Requirement: In full and word for word, print the data below.

Data section:
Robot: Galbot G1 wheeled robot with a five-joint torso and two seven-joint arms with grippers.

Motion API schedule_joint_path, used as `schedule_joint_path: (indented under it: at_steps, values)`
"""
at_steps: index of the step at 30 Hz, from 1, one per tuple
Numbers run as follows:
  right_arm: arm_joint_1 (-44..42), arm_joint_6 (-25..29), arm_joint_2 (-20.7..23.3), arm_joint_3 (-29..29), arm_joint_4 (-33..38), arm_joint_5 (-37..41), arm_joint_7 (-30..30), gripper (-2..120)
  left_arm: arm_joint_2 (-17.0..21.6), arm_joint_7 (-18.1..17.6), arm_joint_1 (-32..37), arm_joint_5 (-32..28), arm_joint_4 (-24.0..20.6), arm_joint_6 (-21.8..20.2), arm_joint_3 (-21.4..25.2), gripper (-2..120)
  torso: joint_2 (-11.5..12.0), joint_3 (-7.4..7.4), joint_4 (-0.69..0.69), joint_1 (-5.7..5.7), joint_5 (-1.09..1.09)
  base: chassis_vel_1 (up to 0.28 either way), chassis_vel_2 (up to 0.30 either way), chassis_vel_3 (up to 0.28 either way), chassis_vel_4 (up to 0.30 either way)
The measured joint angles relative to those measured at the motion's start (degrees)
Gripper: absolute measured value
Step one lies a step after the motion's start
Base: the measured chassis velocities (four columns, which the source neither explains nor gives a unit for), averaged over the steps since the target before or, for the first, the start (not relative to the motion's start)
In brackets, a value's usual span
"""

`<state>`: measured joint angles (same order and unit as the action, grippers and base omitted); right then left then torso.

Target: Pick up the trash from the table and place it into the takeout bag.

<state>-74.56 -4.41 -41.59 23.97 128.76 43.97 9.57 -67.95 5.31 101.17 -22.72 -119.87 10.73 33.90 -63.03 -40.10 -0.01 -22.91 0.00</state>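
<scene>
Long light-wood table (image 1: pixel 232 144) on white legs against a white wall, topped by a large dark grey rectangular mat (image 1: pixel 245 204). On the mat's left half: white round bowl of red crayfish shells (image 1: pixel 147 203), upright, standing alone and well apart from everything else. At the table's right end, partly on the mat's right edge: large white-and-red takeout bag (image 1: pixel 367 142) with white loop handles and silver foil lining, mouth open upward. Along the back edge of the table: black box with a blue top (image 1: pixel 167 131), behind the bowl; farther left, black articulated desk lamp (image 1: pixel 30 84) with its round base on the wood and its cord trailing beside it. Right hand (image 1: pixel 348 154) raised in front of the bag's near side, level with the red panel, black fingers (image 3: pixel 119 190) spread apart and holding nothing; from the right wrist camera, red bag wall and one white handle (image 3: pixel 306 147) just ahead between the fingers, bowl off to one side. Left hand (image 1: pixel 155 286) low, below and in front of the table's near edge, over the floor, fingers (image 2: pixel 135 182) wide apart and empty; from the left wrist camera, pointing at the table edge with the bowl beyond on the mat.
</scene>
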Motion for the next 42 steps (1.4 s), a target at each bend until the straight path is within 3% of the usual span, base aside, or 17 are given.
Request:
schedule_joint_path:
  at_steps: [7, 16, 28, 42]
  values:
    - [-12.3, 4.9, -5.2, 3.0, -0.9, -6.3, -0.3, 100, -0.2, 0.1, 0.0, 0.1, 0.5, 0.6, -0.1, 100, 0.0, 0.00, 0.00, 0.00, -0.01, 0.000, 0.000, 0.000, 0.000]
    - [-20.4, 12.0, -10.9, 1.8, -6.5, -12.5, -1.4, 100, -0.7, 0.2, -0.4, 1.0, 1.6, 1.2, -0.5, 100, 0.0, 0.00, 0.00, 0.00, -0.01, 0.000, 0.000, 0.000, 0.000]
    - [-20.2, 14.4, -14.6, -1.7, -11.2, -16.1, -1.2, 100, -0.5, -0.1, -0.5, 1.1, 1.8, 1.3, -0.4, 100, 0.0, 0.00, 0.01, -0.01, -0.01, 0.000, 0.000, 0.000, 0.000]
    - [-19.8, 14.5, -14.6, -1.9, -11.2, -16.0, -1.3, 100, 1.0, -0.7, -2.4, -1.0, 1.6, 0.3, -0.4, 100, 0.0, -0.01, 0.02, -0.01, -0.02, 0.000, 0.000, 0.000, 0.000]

Your solution:
Robot: Galbot G1 wheeled robot with a five-joint torso and two seven-joint arms with grippers.

Motion API schedule_joint_path, used as `schedule_joint_path: (indented under it: at_steps, values)`
"""
at_steps: index of the step at 30 Hz, from 1, one per tuple
Numbers run as follows:
  right_arm: arm_joint_1 (-44..42), arm_joint_6 (-25..29), arm_joint_2 (-20.7..23.3), arm_joint_3 (-29..29), arm_joint_4 (-33..38), arm_joint_5 (-37..41), arm_joint_7 (-30..30), gripper (-2..120)
  left_arm: arm_joint_2 (-17.0..21.6), arm_joint_7 (-18.1..17.6), arm_joint_1 (-32..37), arm_joint_5 (-32..28), arm_joint_4 (-24.0..20.6), arm_joint_6 (-21.8..20.2), arm_joint_3 (-21.4..25.2), gripper (-2..120)
  torso: joint_2 (-11.5..12.0), joint_3 (-7.4..7.4), joint_4 (-0.69..0.69), joint_1 (-5.7..5.7), joint_5 (-1.09..1.09)
  base: chassis_vel_1 (up to 0.28 either way), chassis_vel_2 (up to 0.30 either way), chassis_vel_3 (up to 0.28 either way), chassis_vel_4 (up to 0.30 either way)
The measured joint angles relative to those measured at the motion's start (degrees)
Gripper: absolute measured value
Step one lies a step after the motion's start
Base: the measured chassis velocities (four columns, which the source neither explains nor gives a unit for), averaged over the steps since the target before or, for the first, the start (not relative to the motion's start)
In brackets, a value's usual span
"""

`<state>`: measured joint angles (same order and unit as the action, grippers and base omitted); right then left then torso.

Target: Pick up the trash from the table and place it into the takeout bag.

<state>-74.56 -4.41 -41.59 23.97 128.76 43.97 9.57 -67.95 5.31 101.17 -22.72 -119.87 10.73 33.90 -63.03 -40.10 -0.01 -22.91 0.00</state>
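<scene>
Long light-wood table (image 1: pixel 232 144) on white legs against a white wall, topped by a large dark grey rectangular mat (image 1: pixel 245 204). On the mat's left half: white round bowl of red crayfish shells (image 1: pixel 147 203), upright, standing alone and well apart from everything else. At the table's right end, partly on the mat's right edge: large white-and-red takeout bag (image 1: pixel 367 142) with white loop handles and silver foil lining, mouth open upward. Along the back edge of the table: black box with a blue top (image 1: pixel 167 131), behind the bowl; farther left, black articulated desk lamp (image 1: pixel 30 84) with its round base on the wood and its cord trailing beside it. Right hand (image 1: pixel 348 154) raised in front of the bag's near side, level with the red panel, black fingers (image 3: pixel 119 190) spread apart and holding nothing; from the right wrist camera, red bag wall and one white handle (image 3: pixel 306 147) just ahead between the fingers, bowl off to one side. Left hand (image 1: pixel 155 286) low, below and in front of the table's near edge, over the floor, fingers (image 2: pixel 135 182) wide apart and empty; from the left wrist camera, pointing at the table edge with the bowl beyond on the mat.
</scene>
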Motion for the next 42 steps (1.4 s), a target at each bend until the straight path is within 3% of the usual span, base aside, or 17 are given.
Request:
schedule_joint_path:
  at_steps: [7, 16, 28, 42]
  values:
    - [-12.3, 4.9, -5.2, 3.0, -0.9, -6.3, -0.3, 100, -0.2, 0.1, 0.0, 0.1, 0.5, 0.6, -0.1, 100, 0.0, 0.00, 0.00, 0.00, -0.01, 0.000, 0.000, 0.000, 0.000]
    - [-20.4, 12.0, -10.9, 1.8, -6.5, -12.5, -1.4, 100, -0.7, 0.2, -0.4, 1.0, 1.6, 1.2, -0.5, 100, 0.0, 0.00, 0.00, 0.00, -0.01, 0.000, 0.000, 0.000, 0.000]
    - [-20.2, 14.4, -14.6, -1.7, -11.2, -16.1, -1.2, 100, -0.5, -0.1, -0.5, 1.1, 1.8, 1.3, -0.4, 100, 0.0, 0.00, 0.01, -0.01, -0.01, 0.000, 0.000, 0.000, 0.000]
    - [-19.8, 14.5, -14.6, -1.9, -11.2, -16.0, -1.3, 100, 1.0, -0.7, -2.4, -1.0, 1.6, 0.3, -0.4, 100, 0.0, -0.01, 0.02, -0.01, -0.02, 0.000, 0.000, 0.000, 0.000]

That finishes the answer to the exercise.